I agree with Ess about the sleep study - I had it done about 3 months ago.  It's painless if you don't mind being wired to all those electrodes measuring your evry movement and breath.  It might hold some clues for you.

In the meantime, think about doing a sleep hygiene checklist too - the dos and don'ts that make for a good sleep experience.  But what you're describing here sounds so beyond all of those basics.  what the heck, it will give you something else to do while you don't sleep.  

No sleep makes me miserable - I can only image how you must be feeling.  I wish I could come and sing a lullabye - actually I wish I could sing but that's another thread.

lots of hugs to you,
L
867787 tn?1318939830
Hello!
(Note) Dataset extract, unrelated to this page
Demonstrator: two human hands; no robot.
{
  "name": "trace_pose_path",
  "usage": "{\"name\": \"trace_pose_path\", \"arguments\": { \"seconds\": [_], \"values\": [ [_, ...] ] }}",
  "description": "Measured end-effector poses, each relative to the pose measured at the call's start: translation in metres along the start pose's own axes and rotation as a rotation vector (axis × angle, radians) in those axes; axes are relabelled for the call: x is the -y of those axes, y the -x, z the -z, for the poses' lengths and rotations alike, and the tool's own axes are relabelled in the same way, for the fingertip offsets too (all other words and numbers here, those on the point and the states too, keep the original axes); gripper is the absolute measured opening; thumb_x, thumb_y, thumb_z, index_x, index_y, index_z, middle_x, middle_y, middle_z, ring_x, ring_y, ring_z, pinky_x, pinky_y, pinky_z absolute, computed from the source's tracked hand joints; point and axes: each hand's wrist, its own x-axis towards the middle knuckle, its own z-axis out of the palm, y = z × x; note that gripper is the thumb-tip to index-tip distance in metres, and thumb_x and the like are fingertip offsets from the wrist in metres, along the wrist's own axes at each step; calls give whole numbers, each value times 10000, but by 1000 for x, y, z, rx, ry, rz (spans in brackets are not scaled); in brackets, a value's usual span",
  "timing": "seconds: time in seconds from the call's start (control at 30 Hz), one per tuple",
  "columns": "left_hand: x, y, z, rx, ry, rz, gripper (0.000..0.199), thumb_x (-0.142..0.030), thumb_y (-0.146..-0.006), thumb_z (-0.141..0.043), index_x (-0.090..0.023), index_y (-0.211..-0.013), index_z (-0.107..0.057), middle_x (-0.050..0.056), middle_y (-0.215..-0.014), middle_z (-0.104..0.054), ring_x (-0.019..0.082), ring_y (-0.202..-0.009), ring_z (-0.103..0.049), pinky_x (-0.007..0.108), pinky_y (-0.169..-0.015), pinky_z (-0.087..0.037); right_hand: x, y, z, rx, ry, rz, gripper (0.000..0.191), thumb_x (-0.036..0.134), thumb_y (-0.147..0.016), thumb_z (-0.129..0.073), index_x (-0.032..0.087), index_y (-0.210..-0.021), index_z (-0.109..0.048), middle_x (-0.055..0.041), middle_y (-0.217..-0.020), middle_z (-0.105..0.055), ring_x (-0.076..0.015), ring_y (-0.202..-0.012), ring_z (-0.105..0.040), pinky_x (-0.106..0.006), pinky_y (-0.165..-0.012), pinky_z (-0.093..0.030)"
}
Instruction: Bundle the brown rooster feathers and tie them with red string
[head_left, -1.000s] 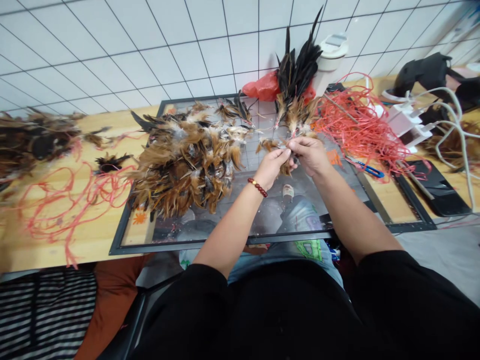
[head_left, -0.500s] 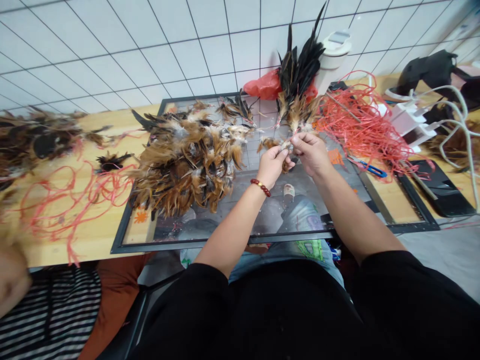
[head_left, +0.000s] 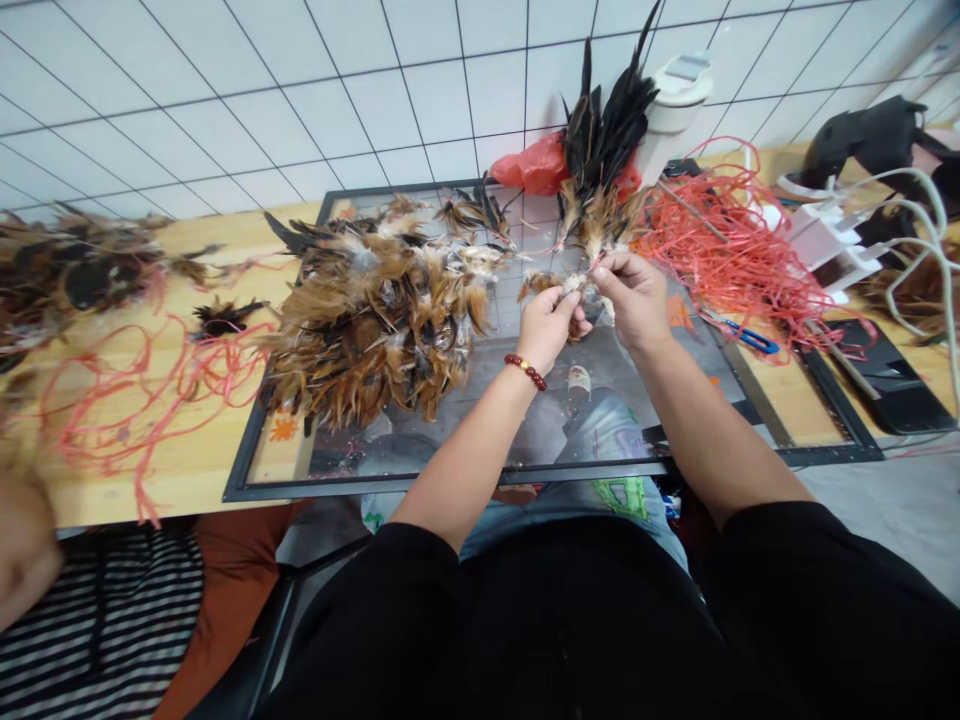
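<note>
My left hand (head_left: 549, 325), with a beaded bracelet (head_left: 526, 371) on its wrist, pinches a small bunch of brown and pale feathers (head_left: 576, 285). My right hand (head_left: 634, 297) is closed beside it, thumb and forefinger pressed together at the bunch's right end; a thin red strand seems to be between them, though it is too small to be sure. Just behind the hands lie brown feathers (head_left: 606, 222) and tall black feathers (head_left: 606, 125). To the left of my hands spreads a large heap of brown feather bunches (head_left: 382, 320).
A black-framed glass panel (head_left: 442, 487) lies under the work. Tangled red plastic strips (head_left: 735, 235), a blue cutter (head_left: 750, 338), a phone (head_left: 892, 385) and white chargers (head_left: 829, 235) are on the right. At left are more red strips (head_left: 97, 400), feathers (head_left: 82, 265) and a seated person (head_left: 112, 610).
My right hand has shifted slightly right, away from my left hand, widening the gap between them. My left hand keeps its pinch on the feathers. The camera view has shifted a little.
</note>
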Motion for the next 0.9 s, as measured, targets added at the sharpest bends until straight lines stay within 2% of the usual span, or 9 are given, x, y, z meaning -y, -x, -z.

Too experience this problem & posted in Dr. Parks forum. He answered very quickly & guided me to the topic that had been discussed before. I bumped the poll above up hoping it may help you as well ( it was very interesting). I was amazed at how he said that muscle relaxers can cause sleep problems in my post on his forum. Who knew? Again I hope this helps you. God bless you!
847433 tn?1243013252
Hi,

My son is 26, I am 46, I havent slept through the night since he was born and I dont have MS, although I have just as many problems.  These sleep problems stem long before the current issues Im dealing with.  Sleep disorders are common in the general population as well.  In fact more people than not that I know have sleep problems of one kind or another.  More women than men.

Im supposed to go for a sleep study myself in the near future, was supposed to go since last year and havent gotten around to.  Just got another script for it yesterday.  Chronically fatiuged and sleep deprived.  Also drives alot of headaches.  

missy
405614 tn?1329147714
I find that if I take a vacation from my Ambien once in a while, it helps; just one night off can help a lot.

I've totally given up caffeine (except in chocolate) and it hasn't help my sleep any.

I've been having some sleep marathons like ess mentioned since my neurological symptoms started; before that I couldn't even nap, ever.

It took several years before it was discovered that I have restless leg syndrome, and Neurontin and then Lyrica help with that, but I still have trouble sleeping.

The closest I ever came to cracking was sitting on the kitchen floor at 5 am trying to get my cat to take his medicine; I was ready to put him up for adoption, run away from home, etc.  I had a good cry, then Fluffy licked my hand, wanted to go back to bed, snuggled up next to me and purred, and I drifted off.

Sometimes I doubt I have fatigue, but I had a decade of sleepless nights before my neurological symptoms reared up, and never felt this way.  In Florida, I slept like a log on a wonderful bed in a quiet room, even took naps, but without my Provigil I wouldn't have been able to do much.  I did feel better with the more sleep, so I know how vital it is.

Have you done a sleep study?  Have you tried meditation?  A big "O"?  I didn't want to type the word and have it censored; I think you know what i mean. :o)

How about gentle massage, relaxing music, anything else that I can't think of right now?

Oh, if you get some good anwers, I'll be wanting to read them!

Wishing you a good night's restful sleep,

Kathy

Avatar universal
The thing is, Dr. Park's comments address only sleep positions and breathing, not insomnia. You can't be breathing wrong in your sleep if you're not sleeping.

Poor sleep quality is not the same as insomnia. If anyone can give any references on this issue and MS, it would be most appreciated.